India’s long-term structural growth story remains attractive. For now, though, earnings growth is moderating, and stocks are highly valued. That aside, we are also mindful of how the country balances its infrastructure gap with the volume of inward investment. Moving into 2023, India has already tackled inflation with aggressive interest rates, and with the price of oil declining, rising costs may be less of an issue in the months ahead. In addition, we believe that India’s twin current and budget account deficits should be contained, which could eliminate some risk from the financial system.

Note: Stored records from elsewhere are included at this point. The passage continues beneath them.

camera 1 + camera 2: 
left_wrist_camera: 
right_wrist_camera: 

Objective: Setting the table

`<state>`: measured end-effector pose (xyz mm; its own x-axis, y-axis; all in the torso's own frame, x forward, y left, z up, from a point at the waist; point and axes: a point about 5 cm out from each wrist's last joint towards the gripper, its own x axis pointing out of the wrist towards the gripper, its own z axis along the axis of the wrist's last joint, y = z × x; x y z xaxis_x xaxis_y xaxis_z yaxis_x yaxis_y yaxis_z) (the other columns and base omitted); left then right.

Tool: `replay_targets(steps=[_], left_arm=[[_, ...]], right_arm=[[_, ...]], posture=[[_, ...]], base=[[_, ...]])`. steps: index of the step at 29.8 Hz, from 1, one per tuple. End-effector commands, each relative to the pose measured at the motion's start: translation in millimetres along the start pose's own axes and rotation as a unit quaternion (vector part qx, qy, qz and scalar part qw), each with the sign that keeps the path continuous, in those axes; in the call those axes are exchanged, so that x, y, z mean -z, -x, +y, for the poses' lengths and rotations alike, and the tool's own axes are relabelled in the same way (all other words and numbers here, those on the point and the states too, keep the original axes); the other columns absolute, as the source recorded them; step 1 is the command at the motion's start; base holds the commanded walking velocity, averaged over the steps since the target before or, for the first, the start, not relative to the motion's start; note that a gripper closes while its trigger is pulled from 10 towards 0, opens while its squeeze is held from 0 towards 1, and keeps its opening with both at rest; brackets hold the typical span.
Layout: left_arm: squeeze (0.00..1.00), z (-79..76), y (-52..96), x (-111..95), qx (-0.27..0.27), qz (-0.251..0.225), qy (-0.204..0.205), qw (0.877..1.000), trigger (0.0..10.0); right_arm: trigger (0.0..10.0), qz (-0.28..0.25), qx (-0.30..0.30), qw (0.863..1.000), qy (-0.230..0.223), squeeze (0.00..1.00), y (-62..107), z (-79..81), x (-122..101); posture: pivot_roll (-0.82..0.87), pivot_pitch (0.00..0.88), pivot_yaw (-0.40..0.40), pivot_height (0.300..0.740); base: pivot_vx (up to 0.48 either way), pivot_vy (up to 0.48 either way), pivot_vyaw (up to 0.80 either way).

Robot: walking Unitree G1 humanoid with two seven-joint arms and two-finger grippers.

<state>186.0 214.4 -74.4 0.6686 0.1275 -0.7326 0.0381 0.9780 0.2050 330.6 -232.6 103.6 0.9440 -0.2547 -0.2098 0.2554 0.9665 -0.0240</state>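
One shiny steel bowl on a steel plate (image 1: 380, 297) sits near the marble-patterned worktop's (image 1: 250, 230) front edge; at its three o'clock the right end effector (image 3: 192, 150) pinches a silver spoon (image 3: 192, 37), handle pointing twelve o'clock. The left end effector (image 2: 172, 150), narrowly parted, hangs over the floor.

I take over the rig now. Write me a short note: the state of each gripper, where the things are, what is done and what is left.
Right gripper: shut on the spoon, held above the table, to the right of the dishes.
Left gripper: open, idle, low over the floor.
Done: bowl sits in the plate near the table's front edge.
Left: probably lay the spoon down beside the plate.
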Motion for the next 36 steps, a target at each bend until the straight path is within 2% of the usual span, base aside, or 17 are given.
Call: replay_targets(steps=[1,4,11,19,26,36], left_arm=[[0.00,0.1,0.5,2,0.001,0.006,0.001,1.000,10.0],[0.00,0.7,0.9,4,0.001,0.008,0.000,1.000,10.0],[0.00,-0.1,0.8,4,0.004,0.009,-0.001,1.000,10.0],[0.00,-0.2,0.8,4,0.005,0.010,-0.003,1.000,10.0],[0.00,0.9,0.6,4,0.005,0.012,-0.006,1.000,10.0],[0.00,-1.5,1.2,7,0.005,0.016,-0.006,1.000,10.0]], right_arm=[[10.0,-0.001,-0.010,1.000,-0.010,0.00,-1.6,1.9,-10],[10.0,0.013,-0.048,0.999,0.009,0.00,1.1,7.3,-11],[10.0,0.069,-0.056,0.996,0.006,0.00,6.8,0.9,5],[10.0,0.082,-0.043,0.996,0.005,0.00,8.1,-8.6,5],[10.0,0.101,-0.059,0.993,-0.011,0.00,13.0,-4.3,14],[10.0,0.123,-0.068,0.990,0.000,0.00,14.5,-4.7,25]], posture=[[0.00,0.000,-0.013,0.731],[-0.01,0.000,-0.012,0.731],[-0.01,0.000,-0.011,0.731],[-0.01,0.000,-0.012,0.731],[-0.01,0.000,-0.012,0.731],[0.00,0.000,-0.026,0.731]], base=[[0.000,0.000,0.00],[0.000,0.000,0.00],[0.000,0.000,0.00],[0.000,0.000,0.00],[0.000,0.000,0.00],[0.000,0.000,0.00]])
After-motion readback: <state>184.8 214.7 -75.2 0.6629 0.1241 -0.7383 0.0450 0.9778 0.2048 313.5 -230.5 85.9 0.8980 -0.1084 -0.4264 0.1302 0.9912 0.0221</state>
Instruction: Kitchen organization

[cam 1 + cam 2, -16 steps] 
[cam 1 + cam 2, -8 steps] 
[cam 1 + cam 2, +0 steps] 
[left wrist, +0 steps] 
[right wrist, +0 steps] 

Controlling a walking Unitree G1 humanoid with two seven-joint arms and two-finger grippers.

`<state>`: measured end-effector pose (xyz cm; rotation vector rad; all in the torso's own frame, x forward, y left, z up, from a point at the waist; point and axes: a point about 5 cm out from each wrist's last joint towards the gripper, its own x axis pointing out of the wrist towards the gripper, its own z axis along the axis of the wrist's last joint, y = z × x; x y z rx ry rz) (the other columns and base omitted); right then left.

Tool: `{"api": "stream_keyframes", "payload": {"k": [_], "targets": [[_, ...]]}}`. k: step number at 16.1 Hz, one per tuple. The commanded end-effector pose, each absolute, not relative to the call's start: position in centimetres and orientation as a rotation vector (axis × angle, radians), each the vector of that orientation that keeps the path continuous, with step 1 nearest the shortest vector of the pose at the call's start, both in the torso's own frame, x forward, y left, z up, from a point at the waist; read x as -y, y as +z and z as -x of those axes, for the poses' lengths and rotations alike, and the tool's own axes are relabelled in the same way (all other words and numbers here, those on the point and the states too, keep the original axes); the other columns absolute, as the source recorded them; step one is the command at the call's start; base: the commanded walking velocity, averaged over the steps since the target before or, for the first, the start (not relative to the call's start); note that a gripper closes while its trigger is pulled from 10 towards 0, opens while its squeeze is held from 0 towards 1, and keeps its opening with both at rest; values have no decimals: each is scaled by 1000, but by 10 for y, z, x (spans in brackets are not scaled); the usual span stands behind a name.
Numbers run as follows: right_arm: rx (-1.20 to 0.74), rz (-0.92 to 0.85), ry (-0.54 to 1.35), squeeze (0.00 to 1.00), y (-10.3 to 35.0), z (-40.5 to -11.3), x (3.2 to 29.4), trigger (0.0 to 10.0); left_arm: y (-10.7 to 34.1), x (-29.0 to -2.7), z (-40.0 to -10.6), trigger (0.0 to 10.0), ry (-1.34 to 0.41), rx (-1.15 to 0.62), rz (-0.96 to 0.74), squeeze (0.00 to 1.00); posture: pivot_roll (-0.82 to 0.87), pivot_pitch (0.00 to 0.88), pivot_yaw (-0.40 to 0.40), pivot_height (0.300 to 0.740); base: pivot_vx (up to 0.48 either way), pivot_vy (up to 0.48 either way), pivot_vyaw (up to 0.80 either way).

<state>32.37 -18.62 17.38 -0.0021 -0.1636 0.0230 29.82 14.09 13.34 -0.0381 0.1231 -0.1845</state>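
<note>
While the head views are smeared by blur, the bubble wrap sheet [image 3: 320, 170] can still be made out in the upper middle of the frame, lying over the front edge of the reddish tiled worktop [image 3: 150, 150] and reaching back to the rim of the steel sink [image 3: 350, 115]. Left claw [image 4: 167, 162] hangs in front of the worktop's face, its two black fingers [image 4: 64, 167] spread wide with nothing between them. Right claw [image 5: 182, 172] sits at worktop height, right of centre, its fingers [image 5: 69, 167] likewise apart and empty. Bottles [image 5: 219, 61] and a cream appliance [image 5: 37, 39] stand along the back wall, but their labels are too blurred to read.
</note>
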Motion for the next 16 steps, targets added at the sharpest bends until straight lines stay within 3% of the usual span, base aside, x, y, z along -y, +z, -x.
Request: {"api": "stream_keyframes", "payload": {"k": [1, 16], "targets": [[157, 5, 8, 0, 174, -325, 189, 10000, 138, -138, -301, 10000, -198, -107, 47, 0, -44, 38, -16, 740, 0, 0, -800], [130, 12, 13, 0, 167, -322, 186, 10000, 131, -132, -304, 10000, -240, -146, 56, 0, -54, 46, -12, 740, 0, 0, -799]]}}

Looking forward, we believe that investors could take the view that the world is shifting towards a tighter financial condition and higher cost of capital. We expect stronger players trading on attractive valuation to benefit from a market recovery. A good number of small and mid-sized firms with strong balance sheets and cash flow are trading on cheap valuations. We have opted to avoid overvalued unicorns with poor cash flow generation and weak balance sheets and would rather focus on regional companies that are recovering from pandemic-related disruption and have been overlooked. Overall, we remain cognisant of market allocation, but will also position our portfolios to capture the most attractively valued and growth opportunities across the region.
1 Bloomberg, as of 31 December 2022.
2 Source: Bloomberg, MSCI Korea Bank index 31 December 2022.
3 ASEAN 6 represents ASEAN 5 (Indonesia, Malaysia, Philippines, Singapore and Thailand) and Vietnam.
4 The Regional Comprehensive Economic Partnership (RCEP) is a free trade agreement (FTA) between the ten member states of the Association of Southeast Asian Nations (ASEAN) (Brunei, Cambodia, Indonesia, Laos, Malaysia, Myanmar, the Philippines, Singapore, Thailand, Vietnam) and its five FTA partners (Australia, China, Japan, New Zealand and Republic of Korea).